The effect of mothers’ employment on youth gender role attitudes: evidence from Egypt

Type Working Paper
Title The effect of mothers’ employment on youth gender role attitudes: evidence from Egypt
Author(s)
Publication (Day/Month/Year) 2017
URL http://erf.org.eg/wp-content/uploads/2017/06/1125.pdf
Abstract
Cross-nationally, having a working mother during childhood is associated with more
egalitarian attitudes among both adult men and women. However, no previous studies have
explored this relationship in the Middle East and North Africa, where women’s employment
rates have remained persistently low. In this paper, we examine the impact of having a working
mother during childhood on Egyptian young people’s attitudes towards women’s roles in the
public sphere, gender roles in the household, and ideals around number of children and
women’s age at marriage that are related to gender roles. In order to address the potential
endogeneity of mother’s work and attitudes formation, we use an instrumental variable
approach with panel data from the Survey of Young People in Egypt 2009 and 2014 waves.

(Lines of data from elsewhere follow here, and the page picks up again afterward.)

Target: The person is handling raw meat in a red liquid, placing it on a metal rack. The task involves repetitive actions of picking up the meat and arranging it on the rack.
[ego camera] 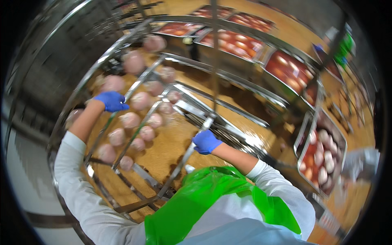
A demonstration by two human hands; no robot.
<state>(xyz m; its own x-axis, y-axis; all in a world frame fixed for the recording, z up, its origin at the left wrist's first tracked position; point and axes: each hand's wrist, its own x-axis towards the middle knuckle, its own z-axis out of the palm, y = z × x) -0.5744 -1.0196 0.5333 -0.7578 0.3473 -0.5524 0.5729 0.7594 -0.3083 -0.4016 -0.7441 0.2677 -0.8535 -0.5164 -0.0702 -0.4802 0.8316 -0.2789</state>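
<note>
My left hand (111, 101), in a blue glove, is closed around a bar of a tall metal rack, among round pink bundles. My right hand (207, 142), gloved alike, grips the rack's near metal rail (185, 158). Several pink bundles (129, 119), apparently meat, hang in rows along the rack's bars (144, 124); blur hides how they are fastened. A green plastic apron (183, 208) and white sleeves cover my body and arms.
Metal trays (197, 42) of red liquid and pale rounded pieces stand beyond the rack. Another deep tray (346, 147) holding similar pieces is at the right. A person in green (344, 49) stands far right. The brownish floor (171, 137) looks wet. Metal posts (215, 61) rise ahead.
</note>
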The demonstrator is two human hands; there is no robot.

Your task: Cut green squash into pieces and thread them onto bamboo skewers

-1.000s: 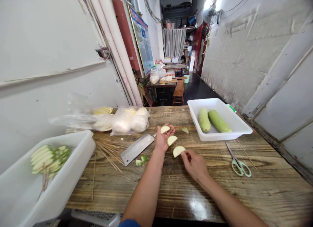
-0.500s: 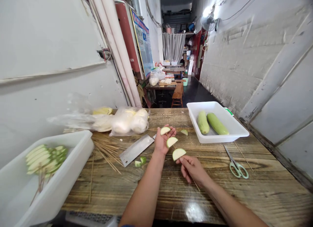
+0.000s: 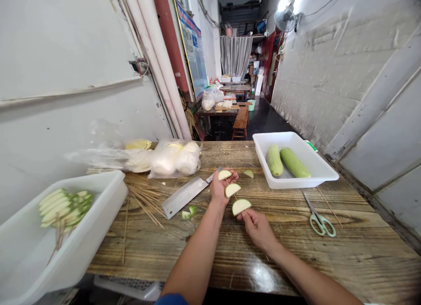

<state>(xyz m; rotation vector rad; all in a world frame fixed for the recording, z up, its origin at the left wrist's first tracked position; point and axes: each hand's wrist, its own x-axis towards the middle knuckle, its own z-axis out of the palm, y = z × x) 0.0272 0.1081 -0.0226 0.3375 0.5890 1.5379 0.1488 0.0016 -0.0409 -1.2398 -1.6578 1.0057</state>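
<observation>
Half-round, pale zucchini slices with green rims sit spaced along a thin wooden skewer point(image 3: 235, 196) between my hands. My left hand point(image 3: 219, 192) is palm up, its thumb and fingers around the far slice point(image 3: 225, 175). The middle slice point(image 3: 233, 190) lies just off that palm. Fingers of my right hand point(image 3: 258, 227) pinch at the near slice point(image 3: 241, 207), where the skewer passes into the hand; most of its lower length is hidden there. Left of my left wrist lie a cleaver point(image 3: 184, 196) and small green offcuts point(image 3: 188, 212).
A white tub point(image 3: 108, 208) at left holds skewered slices point(image 3: 57, 206). Loose skewers point(image 3: 144, 195) and bagged pale food point(image 3: 174, 158) lie beside it. At right are a white tray point(image 3: 307, 182) with two whole zucchini point(image 3: 294, 162), scissors point(image 3: 318, 219) and another slice point(image 3: 249, 173).
The view has shifted slightly, so the table things appear a little higher and further right. My right hand has turned somewhat, hiding more of the skewer's lower end. Both hands keep their holds.
</observation>
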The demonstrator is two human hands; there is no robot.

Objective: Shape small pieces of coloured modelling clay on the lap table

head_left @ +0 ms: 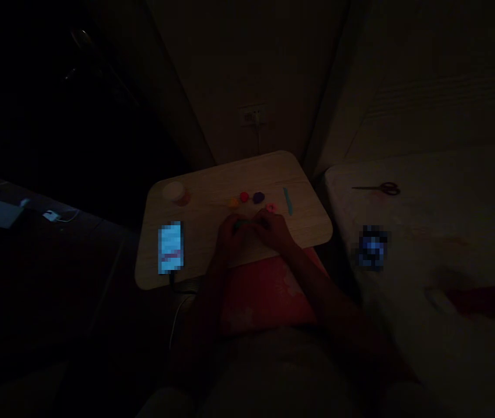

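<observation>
My left hand (230, 235) and my right hand (270, 227) meet near the front edge of the small table. The fingers of both are curled around a small dark-green lump (242, 223), which looks like modelling clay and is mostly hidden. Just beyond them sit an orange lump (233, 202), a red lump (244, 197) and a dark purple lump (258, 198). A pink piece (271, 207) with a dark middle is close to my right fingers. To the right lies a flat light-blue tool (288, 201). The room is very dark, so finger details are faint.
The table (204, 180) has rounded corners. A pale tub (175, 193) stands at its back left, and a lit, blurred-out phone (171, 247) lies at its left. Scissors (380, 188) and another blurred device (373, 248) rest on the pale surface at right. A wall socket (253, 115) holds a plug.
</observation>
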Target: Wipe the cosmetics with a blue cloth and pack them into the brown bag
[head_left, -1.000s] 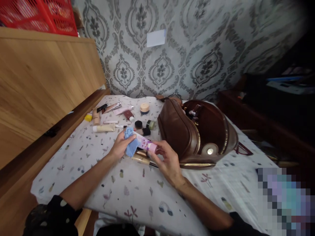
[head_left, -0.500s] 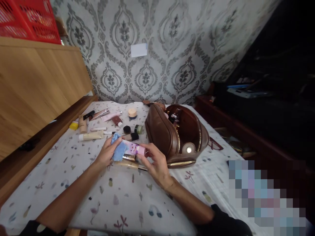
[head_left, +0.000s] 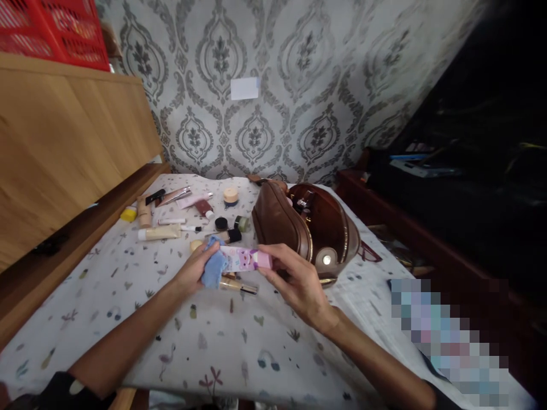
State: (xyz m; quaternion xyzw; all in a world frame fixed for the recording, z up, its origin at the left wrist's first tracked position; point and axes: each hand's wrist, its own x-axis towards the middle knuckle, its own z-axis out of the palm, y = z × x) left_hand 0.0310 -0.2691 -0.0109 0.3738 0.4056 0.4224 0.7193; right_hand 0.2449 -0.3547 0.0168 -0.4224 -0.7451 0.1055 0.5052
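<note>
One pink tube (head_left: 240, 259) is held above the surface (head_left: 231, 347), long axis nine to three o'clock: the left hand (head_left: 194, 269) pinches its nine-o'clock end through a blue cloth (head_left: 213, 270), the right hand (head_left: 301, 280) grips its cap (head_left: 264, 260) at three, both equally near.

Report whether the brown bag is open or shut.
Open. The brown bag has its gold zipper edges spread apart, showing the reddish-brown lining and small items inside.

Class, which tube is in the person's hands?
The cartoon-print tube with the pink cap: the left hand holds it with a blue cloth, the right hand its cap. The cream tube and maroon tube lie on the tablecloth.
</note>
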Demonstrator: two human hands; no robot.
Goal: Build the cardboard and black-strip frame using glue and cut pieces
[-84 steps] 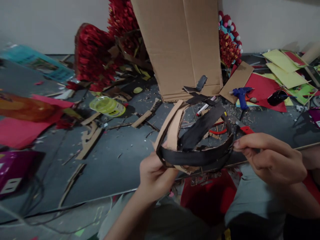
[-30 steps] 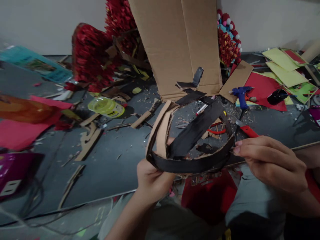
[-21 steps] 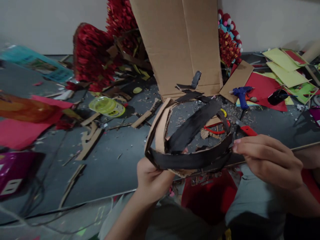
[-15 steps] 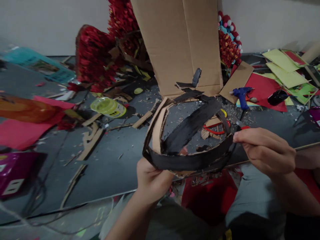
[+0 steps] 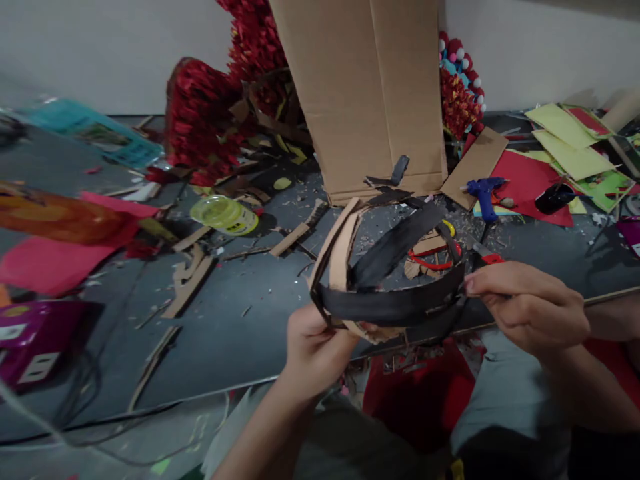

Mother’s employment is instrumented using the governorate-level female labor force
participation rate and percentage of women working in the public sector in 2009. We find that
having a working mother during childhood led to significantly more egalitarian attitudes
towards women’s roles in the public sphere among both young men and women. However,
there was no effect on young people’s attitudes towards gender roles in the household. Having
a working mother led to lower ideal number of children among sons, but did not have any effect
on views of the ideal age of marriage for women among children of either gender. In the
Egyptian context, having a working mother during childhood thus appears to led to more
egalitarian attitudes around women’s roles outside the household but not necessarily their roles
inside the household. This suggests that attitudes around gender roles in the household may be
more strongly socially conditioned and thus less affected by individual experience, and is also
consistent with the finding from labor market research that women continue to bear the brunt
of housework and childcare in Egypt even when they are employed. Thus, while having an
employed mother does have some liberalizing effect on individual attitudes, broader change in
attitudes around gender roles both inside and outside the home may be needed in order to foster
increased female labor force participation.